La ville d’Uvira, dans la province du Sud-Kivu, en République Démocratique du Congo, a connu une journée de forte tension dimanche 18 janvier, marquée par des actes de pillage et des tirs à balles réelles signalés dans l’ensemble de ses communes, selon plusieurs sources locales.
Des habitants ont rapporté que des groupes se sont attaqués à des habitations privées ainsi qu’à plusieurs services publics, notamment les bureaux de la DGDA, de la DGI, de la DGM, de la DGRAD et de l’OCC. De nombreux témoignages font état de coups de feu entendus tout au long de la journée, alors que les pillages se poursuivaient dans différents quartiers.
Face à cette situation confuse, le gouverneur du Sud-Kivu, Jean-Jacques Purusi, a appelé la population, les groupes d’autodéfense Wazalendo et les Forces armées de la RDC (FARDC) à la vigilance. Il a mis en garde contre ce qu’il qualifie de « faux retrait » des rebelles de l’AFC-M23 d’Uvira, estimant que l’ennemi resterait présent dans la zone. Selon certaines sources, les combattants de l’AFC-M23 se seraient repliés vers le nord, en direction de la plaine de la Ruzizi.

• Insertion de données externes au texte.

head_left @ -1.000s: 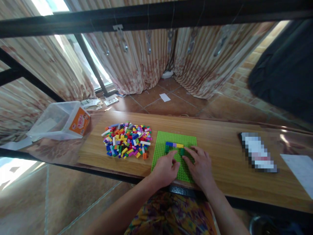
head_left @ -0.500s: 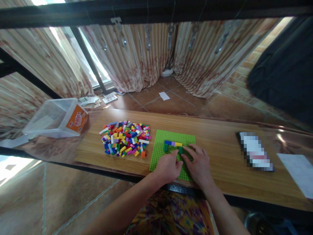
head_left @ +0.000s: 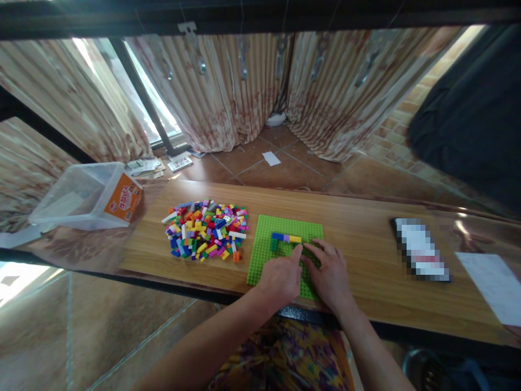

Dès les premières heures de la matinée, vers six heures, la présence d’éléments Wazalendo a été signalée sur plusieurs axes stratégiques de la ville, sous les acclamations d’une partie de la population.
Sur le plan militaire, le porte-parole du secteur opérationnel Sukola 2 Sud-Sud, le lieutenant Reagan Mbuyi Kalonji, a indiqué que les affrontements entre Uvira et Baraka ont considérablement fragilisé la situation sécuritaire dans le sud de la province. Lors d’un point de presse, il a affirmé que 180 combattants de l’AFC-M23 et leurs alliés ont été neutralisés en deux jours de combats, notamment dans les collines de Katongo (territoire d’Uvira) et de Tuwetuwe (territoire de Fizi). Vingt-deux combattants se seraient rendus aux FARDC à Makobola, tandis que vingt autres auraient été capturés à Kigongo. Plusieurs armes, dont des fusils d’assaut et des armes d’appui, ont également été récupérées.
L’armée congolaise accuse le M23, soutenu selon elle par les Forces de défense rwandaises (RDF), de piller systématiquement les biens de la population locale. Ces accusations rejoignent celles du gouvernement provincial, qui affirme que des dizaines de camions auraient servi à transporter vers le Rwanda des biens appartenant à l’Etat et à des particuliers, notamment du goudron, des matériaux de construction, des tricycles et du bétail, au détriment de l’économie locale.